### Work order
Each line of the material below that holds the word "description" needs to be copied.

### Data provided
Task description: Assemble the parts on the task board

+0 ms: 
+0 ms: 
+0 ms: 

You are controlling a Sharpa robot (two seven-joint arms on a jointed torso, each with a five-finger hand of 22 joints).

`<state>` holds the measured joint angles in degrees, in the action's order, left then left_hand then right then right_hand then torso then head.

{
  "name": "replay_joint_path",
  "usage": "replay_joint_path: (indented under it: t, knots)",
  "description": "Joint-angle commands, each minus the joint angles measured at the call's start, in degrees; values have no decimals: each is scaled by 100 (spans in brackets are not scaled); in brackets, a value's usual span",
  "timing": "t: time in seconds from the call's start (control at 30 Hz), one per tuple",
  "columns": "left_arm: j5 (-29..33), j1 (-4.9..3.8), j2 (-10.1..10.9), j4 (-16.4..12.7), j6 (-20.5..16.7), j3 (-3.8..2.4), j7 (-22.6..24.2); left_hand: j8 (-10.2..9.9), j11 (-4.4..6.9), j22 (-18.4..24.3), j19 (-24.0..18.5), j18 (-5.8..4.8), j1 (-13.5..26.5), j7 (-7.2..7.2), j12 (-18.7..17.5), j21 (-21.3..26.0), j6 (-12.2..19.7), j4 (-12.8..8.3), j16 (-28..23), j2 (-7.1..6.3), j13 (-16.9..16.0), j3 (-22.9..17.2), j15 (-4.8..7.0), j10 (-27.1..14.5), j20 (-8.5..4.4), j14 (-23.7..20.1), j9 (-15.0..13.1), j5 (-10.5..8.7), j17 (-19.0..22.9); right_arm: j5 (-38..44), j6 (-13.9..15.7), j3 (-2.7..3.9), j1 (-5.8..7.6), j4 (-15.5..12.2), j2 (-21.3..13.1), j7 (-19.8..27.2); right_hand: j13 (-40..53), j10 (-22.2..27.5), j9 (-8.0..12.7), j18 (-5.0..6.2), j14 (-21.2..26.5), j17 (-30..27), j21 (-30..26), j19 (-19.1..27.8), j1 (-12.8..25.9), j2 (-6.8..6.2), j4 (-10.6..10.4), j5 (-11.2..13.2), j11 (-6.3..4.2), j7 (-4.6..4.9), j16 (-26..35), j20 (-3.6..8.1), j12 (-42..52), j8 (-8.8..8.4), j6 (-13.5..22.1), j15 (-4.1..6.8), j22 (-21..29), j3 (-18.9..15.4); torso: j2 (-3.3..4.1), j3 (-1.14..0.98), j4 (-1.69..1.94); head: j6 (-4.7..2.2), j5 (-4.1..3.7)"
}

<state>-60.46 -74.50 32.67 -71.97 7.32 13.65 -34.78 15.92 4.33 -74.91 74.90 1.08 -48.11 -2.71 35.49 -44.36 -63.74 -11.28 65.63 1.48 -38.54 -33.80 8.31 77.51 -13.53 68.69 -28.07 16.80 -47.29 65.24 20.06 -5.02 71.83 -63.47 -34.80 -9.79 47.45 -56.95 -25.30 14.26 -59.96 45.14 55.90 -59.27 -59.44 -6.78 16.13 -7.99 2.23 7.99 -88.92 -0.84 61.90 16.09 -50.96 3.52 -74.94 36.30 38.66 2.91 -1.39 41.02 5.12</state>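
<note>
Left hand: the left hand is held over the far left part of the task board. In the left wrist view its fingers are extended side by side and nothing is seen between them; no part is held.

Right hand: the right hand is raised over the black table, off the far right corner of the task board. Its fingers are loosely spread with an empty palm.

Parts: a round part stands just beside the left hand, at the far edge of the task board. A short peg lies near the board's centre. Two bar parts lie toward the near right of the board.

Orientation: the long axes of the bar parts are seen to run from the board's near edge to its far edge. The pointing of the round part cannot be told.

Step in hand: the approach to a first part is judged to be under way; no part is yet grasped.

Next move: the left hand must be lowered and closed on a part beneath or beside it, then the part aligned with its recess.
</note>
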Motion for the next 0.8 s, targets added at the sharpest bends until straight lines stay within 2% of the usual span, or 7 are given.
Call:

### Final answer
Task description: Assemble the parts on the task board
  "description": "Joint-angle commands, each minus the joint angles measured at the call's start, in degrees; values have no decimals: each is scaled by 100 (spans in brackets are not scaled); in brackets, a value's usual span",

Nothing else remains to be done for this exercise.